'Re: [RT] Fallback-endabled data directory per publication?'

[prev in list] [next in list] [prev in thread] [next in thread] 

List:       lenya-dev
Subject:    Re: [RT] Fallback-endabled data directory per publication?
From:       solprovider () apache ! org
Date:       2008-06-30 16:51:54
Message-ID: dfe834320806300951q559ff948p2d59293ead6069bb () mail ! gmail ! com
[Download RAW message or body]

On 6/30/08, Andreas Hartmann <andreas@apache.org> wrote:
> solprovider@apache.org schrieb:
> > On 6/27/08, Andreas Hartmann <andreas@apache.org> wrote:
> > > solprovider@apache.org schrieb:
> > allowing the repository to exist anywhere means allowing the
> > repository to exist anywhere.  The configuration would be one line:
> >   <content type="flat" location="somewhere"/>
>  How about <data location="somewhere"/> for each publication, maybe with
> fallback to a global setting?
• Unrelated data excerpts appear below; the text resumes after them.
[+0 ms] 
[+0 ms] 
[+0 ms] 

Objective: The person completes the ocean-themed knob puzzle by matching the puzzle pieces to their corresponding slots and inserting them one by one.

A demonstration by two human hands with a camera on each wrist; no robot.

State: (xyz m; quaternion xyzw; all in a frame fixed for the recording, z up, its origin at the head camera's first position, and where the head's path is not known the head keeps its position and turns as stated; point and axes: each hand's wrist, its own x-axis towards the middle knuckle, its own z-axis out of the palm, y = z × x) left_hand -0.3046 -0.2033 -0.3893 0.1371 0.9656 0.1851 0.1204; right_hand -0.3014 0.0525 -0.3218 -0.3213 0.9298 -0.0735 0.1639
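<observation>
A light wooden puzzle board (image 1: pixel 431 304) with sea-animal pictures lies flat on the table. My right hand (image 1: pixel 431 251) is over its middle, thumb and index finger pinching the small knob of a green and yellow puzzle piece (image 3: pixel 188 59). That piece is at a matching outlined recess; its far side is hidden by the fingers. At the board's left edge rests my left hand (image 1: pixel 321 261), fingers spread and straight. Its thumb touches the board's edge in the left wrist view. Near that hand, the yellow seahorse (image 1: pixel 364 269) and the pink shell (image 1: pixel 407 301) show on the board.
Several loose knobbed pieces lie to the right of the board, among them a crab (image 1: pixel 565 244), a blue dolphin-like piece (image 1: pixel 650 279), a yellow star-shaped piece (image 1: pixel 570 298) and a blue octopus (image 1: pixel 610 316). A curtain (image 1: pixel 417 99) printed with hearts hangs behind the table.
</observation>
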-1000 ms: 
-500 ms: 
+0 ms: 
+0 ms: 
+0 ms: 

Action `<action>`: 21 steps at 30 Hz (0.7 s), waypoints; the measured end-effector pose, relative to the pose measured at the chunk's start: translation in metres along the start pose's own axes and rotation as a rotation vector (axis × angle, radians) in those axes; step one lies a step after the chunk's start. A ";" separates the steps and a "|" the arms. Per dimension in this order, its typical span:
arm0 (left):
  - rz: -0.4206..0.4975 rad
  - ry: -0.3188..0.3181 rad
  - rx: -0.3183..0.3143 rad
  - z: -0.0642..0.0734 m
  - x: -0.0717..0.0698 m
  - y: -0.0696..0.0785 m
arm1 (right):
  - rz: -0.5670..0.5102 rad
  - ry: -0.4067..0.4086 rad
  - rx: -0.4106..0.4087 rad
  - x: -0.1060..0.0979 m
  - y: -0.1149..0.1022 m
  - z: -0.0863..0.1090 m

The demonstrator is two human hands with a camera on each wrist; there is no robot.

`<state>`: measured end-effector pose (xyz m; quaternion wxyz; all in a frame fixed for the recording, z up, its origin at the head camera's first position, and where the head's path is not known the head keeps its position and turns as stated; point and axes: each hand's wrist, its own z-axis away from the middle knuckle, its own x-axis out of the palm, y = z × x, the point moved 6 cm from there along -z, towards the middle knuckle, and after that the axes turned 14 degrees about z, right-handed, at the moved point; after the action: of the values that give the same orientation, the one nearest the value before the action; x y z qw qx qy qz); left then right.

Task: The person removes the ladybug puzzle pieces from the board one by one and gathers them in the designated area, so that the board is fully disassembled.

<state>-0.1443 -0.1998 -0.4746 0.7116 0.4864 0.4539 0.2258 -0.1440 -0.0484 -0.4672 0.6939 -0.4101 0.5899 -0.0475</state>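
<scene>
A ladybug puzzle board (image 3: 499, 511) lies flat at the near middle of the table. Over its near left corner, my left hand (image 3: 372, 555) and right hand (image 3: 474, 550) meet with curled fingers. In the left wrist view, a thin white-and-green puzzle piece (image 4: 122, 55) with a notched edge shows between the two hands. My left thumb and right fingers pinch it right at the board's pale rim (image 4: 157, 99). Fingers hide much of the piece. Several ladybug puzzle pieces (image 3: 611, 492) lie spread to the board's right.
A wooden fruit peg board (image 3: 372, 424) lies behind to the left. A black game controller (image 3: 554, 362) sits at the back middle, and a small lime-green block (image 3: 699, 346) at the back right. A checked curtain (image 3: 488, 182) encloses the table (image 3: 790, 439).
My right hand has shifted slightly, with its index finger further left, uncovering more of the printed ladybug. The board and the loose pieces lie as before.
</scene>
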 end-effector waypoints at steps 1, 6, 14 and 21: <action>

That would at least reduce the number of
> configuration options.

I like the idea to move Publication configuration to a file in the
pubs directory.  The configuration system may (someday) check:
   pubs/{mypub}.xml
   pubs/{mypub}/config/publication.xconf
   pubs/{mypub}/publication.xconf
And default to Lenya 1.2's pubs/{mypub}/content if nothing is specified.

> > My definition of a Publication is the intersection of content,
> > security, and code.
> > Other combinations should allow for any possible business
> > requirements.  Does a reason exist for Publications to NOT become more
> > flexible?
>  If we can achieve this flexibility without making the configuration more
> difficult, I'm much in favor of it. Actually I think that matters will
> become more ovious with a clearer separation of aspects (content, layout,
> access control).
>  Regarding layout, I think we do quite well. IMO the current concept allows
> for quite a lot of flexibility:
>  - layout can be put in modules
>  - shareable across multiple publications
>  - customizable using publication templating
Same in Lenya 1.3.

>  Regarding access control, the situation is not so clear. Policies should
> IMO be tied to the content. Principals (users, groups) can be shared across
> publications, but the GUI is still publication-specific, which is IMO a
> legacy that should be overcome.

The new security system (to be programmed any day now) will assume
that any Resource could be accessed through multiple Publications.
Every resource will specify none/read/write by any Publication-based
User/Group/Role and be able to inherit from another Resource using a
Publication-based Structure.  Does a possible security model exist
that cannot be configured using this system?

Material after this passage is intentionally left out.